Work instruction: Exactly the lines from the opening of the data through the line containing "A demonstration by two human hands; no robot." should be reproduced, please, with nothing added.

___ Information shown ___

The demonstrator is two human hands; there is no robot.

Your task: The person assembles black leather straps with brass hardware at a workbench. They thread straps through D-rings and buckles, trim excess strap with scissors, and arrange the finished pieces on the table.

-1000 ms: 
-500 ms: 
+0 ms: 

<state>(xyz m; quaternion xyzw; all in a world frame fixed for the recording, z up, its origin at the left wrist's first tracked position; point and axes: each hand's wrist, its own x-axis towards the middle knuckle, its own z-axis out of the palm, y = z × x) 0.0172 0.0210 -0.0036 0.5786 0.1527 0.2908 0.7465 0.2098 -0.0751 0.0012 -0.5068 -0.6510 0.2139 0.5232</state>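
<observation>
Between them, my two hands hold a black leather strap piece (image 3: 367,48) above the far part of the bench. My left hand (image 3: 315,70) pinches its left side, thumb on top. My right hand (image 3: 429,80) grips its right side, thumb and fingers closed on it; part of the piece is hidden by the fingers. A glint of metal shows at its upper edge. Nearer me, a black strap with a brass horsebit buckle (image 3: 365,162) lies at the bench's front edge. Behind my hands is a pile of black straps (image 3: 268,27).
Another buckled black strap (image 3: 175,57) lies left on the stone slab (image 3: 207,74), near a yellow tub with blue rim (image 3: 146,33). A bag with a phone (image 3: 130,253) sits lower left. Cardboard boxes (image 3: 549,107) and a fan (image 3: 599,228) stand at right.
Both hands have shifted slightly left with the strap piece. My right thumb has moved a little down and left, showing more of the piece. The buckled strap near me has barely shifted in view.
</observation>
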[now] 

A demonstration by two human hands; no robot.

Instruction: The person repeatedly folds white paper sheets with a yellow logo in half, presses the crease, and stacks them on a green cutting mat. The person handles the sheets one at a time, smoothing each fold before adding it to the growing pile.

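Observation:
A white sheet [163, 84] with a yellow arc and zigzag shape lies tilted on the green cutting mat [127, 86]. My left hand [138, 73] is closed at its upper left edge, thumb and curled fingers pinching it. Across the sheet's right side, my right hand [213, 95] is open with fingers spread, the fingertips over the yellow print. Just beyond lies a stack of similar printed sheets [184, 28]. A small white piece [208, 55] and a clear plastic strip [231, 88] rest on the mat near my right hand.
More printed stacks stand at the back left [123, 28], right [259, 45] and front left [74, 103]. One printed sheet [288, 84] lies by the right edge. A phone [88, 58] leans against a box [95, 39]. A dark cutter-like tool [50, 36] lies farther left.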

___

Answer to the problem:
The demonstrator is two human hands; there is no robot.

Your task: The person assembles black leather straps with brass hardware at a workbench. They thread straps through D-rings and buckles, trim excess strap with scissors, and arrange the finished pieces on the table.

-1000 ms: 
-500 ms: 
+0 ms: 

<state>(xyz m; quaternion xyzw; all in a world frame fixed for the recording, z up, its origin at the left wrist's first tracked position; point and axes: each hand's wrist, its own x-axis towards the middle knuckle, its own z-axis out of the palm, y = z × x) 0.0172 0.0210 -0.0036 0.5786 0.1527 0.2908 0.7465 0.2098 -0.0751 0.0012 -0.5068 -0.6510 0.2139 0.5232</state>
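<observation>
Between them, my two hands hold a black leather strap piece (image 3: 367,48) above the far part of the bench. My left hand (image 3: 315,70) pinches its left side, thumb on top. My right hand (image 3: 429,80) grips its right side, thumb and fingers closed on it; part of the piece is hidden by the fingers. A glint of metal shows at its upper edge. Nearer me, a black strap with a brass horsebit buckle (image 3: 365,162) lies at the bench's front edge. Behind my hands is a pile of black straps (image 3: 268,27).
Another buckled black strap (image 3: 175,57) lies left on the stone slab (image 3: 207,74), near a yellow tub with blue rim (image 3: 146,33). A bag with a phone (image 3: 130,253) sits lower left. Cardboard boxes (image 3: 549,107) and a fan (image 3: 599,228) stand at right.
Both hands have shifted slightly left with the strap piece. My right thumb has moved a little down and left, showing more of the piece. The buckled strap near me has barely shifted in view.
</observation>
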[now] 

A demonstration by two human hands; no robot.

There's nothing more to this exercise.